Mr Pawar said the Food Corporation of India was fully prepared to purchase wheat at a Minimum Support Price (MSP).

Earlier, some members, including Mr Sharad Yadav (JD-U) and Ms Brinda Karat (CPI-M), had expressed fear that the prices of wheat will fall in April when imported wheat arrived in the market, allowing middlemen to come into play, as a result of which farmers will suffer great losses.

The Minister said the government was trying its best to give farmers more choice to sell their produce at a more remunerative price and the decision to amend the Agricultural Produce Marketing Act(APMC) was aimed in that direction.

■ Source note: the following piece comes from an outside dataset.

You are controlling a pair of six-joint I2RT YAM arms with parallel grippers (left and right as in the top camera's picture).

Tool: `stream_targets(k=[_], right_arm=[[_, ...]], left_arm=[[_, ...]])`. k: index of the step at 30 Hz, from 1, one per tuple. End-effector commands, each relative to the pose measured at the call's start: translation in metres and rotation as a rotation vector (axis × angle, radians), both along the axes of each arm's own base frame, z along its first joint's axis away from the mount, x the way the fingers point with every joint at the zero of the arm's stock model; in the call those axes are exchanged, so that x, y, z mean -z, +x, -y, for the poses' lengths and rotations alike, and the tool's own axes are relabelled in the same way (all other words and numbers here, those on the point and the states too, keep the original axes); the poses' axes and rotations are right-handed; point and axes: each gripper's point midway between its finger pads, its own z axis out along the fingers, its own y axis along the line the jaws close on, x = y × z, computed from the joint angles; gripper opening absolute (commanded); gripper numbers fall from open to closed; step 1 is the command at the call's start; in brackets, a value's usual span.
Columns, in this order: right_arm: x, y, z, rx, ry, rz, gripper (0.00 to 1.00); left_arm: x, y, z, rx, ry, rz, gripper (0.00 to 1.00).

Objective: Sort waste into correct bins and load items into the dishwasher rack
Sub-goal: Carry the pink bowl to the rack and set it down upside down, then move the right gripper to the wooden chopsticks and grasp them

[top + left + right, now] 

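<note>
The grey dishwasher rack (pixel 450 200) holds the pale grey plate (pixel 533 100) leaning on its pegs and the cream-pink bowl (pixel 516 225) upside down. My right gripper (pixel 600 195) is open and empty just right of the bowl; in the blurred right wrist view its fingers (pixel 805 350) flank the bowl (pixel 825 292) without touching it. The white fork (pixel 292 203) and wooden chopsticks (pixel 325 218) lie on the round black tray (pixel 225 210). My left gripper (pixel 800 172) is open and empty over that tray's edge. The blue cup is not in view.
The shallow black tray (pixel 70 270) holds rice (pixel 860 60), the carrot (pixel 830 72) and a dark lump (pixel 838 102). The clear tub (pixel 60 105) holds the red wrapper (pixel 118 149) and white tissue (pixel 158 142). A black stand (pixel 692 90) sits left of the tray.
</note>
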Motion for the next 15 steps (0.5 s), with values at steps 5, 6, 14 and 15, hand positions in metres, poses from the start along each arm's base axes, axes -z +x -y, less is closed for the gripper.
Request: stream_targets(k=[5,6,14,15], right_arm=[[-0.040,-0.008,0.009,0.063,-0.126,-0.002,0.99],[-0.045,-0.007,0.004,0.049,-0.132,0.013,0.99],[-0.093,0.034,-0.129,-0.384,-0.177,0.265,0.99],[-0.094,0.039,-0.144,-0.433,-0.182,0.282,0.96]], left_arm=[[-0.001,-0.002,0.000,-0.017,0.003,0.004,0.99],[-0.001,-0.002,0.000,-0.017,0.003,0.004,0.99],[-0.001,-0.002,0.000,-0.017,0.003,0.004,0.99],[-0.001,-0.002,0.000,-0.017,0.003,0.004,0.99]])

At present, he said, the marketing of wheat along with other notified commodities is regulated under the APMC by dividing the state under market areas managed by Market Committees. As a result, the farmer is restricted from entering into direct contract with any bulk buyer since the produce is required to be canalised through regulated markets. The monopoly of regulated market has enabled the intermediaries to take disproportionate share of the prices paid by consumers.

''Now in view of the changes in the market all over the world, we have decided to end the APMC monopoly to provide alternative markets to farmers,'' the Minister said, adding that the Ministry was proactively encouraging state governments to promote new competitive markets in private sector and allow direct marketing by suitably amending the APMC Act.

He dismissed the fear expressed by Ms Karat that procurement targets might be reduced in the name of deregulation of market.